Unfortunately, the cost of an interrupt is roughly doubled by
virtualization (because you have to go disk->host->QEMU->guest) and so
is the latency.

If hdparm is only issuing 1 I/O operation at a time, throughput is the
reciprocal of the latency: double the latency, and the throughput is halved.

Try using aio=native and adding a dedicated iothread for the disk.  That
can give you better throughput, especially if the queue depth (# of I/O
operations active at any one time during the benchmark) is >1.

Thanks,

Paolo
Thank you Paolo.  I changed aio=native and this did increase 
performance.  Now the results on the guest are:

Timing O_DIRECT cached reads:   2252 MB in  2.00 seconds = 1125.55 MB/sec
Timing O_DIRECT disk reads: 2874 MB in  3.00 seconds = 957.47 MB/sec

The cached reads are quite a bit different and the disk reads went up by 
about 50 MB/sec - still 400 MB/sec under what the host can do.

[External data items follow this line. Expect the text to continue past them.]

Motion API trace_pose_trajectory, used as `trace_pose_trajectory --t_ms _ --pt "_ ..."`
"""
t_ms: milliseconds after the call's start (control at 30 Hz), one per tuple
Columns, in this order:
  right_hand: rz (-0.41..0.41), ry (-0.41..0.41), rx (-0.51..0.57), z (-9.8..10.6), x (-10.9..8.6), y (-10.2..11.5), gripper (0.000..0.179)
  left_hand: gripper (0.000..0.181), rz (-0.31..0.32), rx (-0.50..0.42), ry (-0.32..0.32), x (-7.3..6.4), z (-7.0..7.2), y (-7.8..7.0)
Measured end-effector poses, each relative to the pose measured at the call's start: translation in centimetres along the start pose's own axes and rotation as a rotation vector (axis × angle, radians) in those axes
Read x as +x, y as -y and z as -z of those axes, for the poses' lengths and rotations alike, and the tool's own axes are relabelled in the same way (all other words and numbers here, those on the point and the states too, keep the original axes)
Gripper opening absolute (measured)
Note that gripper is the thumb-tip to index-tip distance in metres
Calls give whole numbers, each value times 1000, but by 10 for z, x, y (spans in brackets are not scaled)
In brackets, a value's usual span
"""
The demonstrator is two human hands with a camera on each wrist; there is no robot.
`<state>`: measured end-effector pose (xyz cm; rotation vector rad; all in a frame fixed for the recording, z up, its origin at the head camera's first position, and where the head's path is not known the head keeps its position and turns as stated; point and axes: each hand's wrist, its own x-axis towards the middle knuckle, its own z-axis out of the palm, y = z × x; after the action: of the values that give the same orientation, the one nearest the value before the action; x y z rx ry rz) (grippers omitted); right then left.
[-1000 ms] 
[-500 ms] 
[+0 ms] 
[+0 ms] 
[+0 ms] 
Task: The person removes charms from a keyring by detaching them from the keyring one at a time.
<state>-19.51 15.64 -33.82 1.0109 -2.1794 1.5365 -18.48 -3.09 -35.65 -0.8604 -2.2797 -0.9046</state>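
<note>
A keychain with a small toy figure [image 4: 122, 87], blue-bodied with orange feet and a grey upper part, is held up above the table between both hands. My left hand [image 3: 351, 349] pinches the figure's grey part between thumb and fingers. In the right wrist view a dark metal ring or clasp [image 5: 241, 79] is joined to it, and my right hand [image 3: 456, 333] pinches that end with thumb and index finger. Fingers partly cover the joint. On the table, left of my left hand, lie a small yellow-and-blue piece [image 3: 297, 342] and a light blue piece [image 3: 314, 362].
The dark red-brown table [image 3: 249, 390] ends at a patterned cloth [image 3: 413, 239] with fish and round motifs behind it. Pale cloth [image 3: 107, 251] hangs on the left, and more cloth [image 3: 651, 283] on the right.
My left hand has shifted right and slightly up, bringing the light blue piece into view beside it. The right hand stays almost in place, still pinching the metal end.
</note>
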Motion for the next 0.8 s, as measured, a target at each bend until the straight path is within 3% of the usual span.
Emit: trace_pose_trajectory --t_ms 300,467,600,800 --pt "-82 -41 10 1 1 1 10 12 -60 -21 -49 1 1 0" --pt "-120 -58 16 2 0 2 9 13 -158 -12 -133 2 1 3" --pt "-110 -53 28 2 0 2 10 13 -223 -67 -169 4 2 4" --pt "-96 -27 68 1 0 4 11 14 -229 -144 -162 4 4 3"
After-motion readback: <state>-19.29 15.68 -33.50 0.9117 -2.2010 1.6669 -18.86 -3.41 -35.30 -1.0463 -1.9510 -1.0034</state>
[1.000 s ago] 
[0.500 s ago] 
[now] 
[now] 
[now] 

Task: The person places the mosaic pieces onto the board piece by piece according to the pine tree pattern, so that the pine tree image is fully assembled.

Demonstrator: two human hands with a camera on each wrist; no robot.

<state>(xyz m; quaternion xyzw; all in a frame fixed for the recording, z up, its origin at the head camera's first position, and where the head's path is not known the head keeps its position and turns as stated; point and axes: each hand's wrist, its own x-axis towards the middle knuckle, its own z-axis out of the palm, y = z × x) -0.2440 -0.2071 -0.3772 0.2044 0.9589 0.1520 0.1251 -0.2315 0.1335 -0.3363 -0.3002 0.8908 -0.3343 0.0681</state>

The machine has an eight core AMD FX-8350 processor and on average, it 
is only using 5% CPU capacity.  Very underutilized but don't know if 
that makes any difference or not. Any guidance on how to make a 
dedicated iothread for the disk?

For the SATA SSD results, this is what it reads on the host:

/dev/sda:
 Timing O_DIRECT cached reads:   926 MB in  2.00 seconds = 462.39 MB/sec
 Timing O_DIRECT disk reads: 1426 MB in  3.00 seconds = 475.31 MB/sec

And on the guest:

/dev/vda:
 Timing O_DIRECT cached reads:   1166 MB in  2.00 seconds = 582.71 MB/sec
 Timing O_DIRECT disk reads: 792 MB in  3.02 seconds = 262.52 MB/sec

So I was mistaken - the cached reads is somehow higher on the guest but 
the disk reads is 200 MB/sec slower.